Holly Beech of the Idaho Press Tribune wrote a fantastic profile on us this week titled Bestbath Systems Thrives in Caldwell.
Here is the story as it appeared in the newspaper, which covers how we have stayed the course in these tough economic times, and goes into the background and business philosophy of owner and founder Gary Multanen.
Bestbath Systems, a Treasure Valley staple now located in Caldwell, is known for building easily accessible showers and tubs by hand.
Like it or not, they also specialize in deftly weathering tumultuous economic trends.
Co-owner Gary Multanen has been with the company since 1972. He’s seen sales grow from about $180,000 during his first year; to $1 million four years later; to a high of $23 million in 2008, because of architectural projects that were already arranged and funded.
But in 2009, they dropped below $16 million. “This is the fourth recession I’ve lived through in business,” Multanen said. “But this one, frankly, has been the easiest on the corporation.”
But it hasn’t been easy on the employees, he said. “In 2008, we had 147 employees, and we have 92 today. So Bestbath, like a lot of companies, has learned in this recession how to be more efficient. We literally produce more product per employee than we ever have.”
Multanen bought the company with two investors in 1981. He now shares ownership with his wife, Susan. In 2005, he changed the company’s name from Component Structures, Inc.
BBS sells to 220 dealers across Canada and the U.S. Most of the products go to hospitals, university housing, assisted living facilities and public housing.
“Our product stands out because it’s very attractive,” said Multanen. Design options include accenting, simulated granite and ceramic tile – and everything is available in a wide range of colors.
BBS eliminates the largest problem with ceramics: maintaining the grout. “With our product, there is no grout to be concerned about,” he said.
The most important goals during a recession are cutting costs and keeping customers happy, Multanen said. “You have to make sure your customers have no reason to go elsewhere.” BBS has adopted a “lean philosophy” to eliminate wasted motion. One facet involved rearranging the factory to reduce the distance each employee must walk to complete a job.
One customer-friendly practice at BBS is its affordable 30-year warranty, which costs less than 1 percent of the sale price.
Demand has been growing, helping spur Bestbath’s move from Boise to a more spacious factory in Caldwell last year. Sales increased by 10 percent in 2010 and by 16 percent so far this year. “We’re very pleased with the growth that’s taking place in 2011,” Multanen said. “We’re anticipating continued sales growth in 2012.”
The company strives to reach $30 million in sales by 2015.
BBS adds new dealers every month, including 29 already in 2011. Three times a year, the factory hosts Dealer Days to train dealers from all over the country.
New opportunities arise “as we explore different markets and look at different ideas to help people, which is really what we do,” said Michael Hensel, chief financial officer.
Filling their niche
Because accessibility guidelines for bath systems have become stricter, companies such as Housing Authorities of Billings in Montana use BBS products to update their housing units. “Each project that we’ve done (with BBS) has turned out excellent, and we’re very happy,” said Gib Glasson, director of facilities management. “When we have issues, they send someone out to Montana.”
For instance, when a contractor put shower rods too high, BBS fixed the problem and split the cost with the contractor, Glasson said. In another instance, BBS custom built a shower facility for an oddly shaped space.
“It’s expensive, but well worth the money,” Glasson said.
Gary Multanen co-owns Bestbath Systems with his wife, Susan, and has been with the company for 39 years.
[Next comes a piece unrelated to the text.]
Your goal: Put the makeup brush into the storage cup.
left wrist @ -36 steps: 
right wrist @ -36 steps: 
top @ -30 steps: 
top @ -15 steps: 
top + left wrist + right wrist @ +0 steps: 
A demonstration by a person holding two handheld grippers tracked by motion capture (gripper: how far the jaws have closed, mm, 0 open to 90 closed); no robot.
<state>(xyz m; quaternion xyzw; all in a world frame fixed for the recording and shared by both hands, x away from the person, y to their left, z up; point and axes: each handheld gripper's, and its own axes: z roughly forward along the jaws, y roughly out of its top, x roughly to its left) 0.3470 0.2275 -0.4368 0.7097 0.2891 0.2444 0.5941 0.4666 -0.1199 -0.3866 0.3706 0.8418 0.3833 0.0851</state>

He was a journalist in the military for three years in the late ’60s, stationed in Italy. Susan taught for 35 years. Now she facilitates educational training for the company and sits on the advisory board.
Michael Hensel is the chief financial officer and has been with the company for five years. He graduated from Montana State University in business with an accounting emphasis and is a certified public accountant.
Jeff Mooney, President, joined Bestbath in 1992. He grew up in Boise and attended the University of Idaho. He has been in sales his entire career.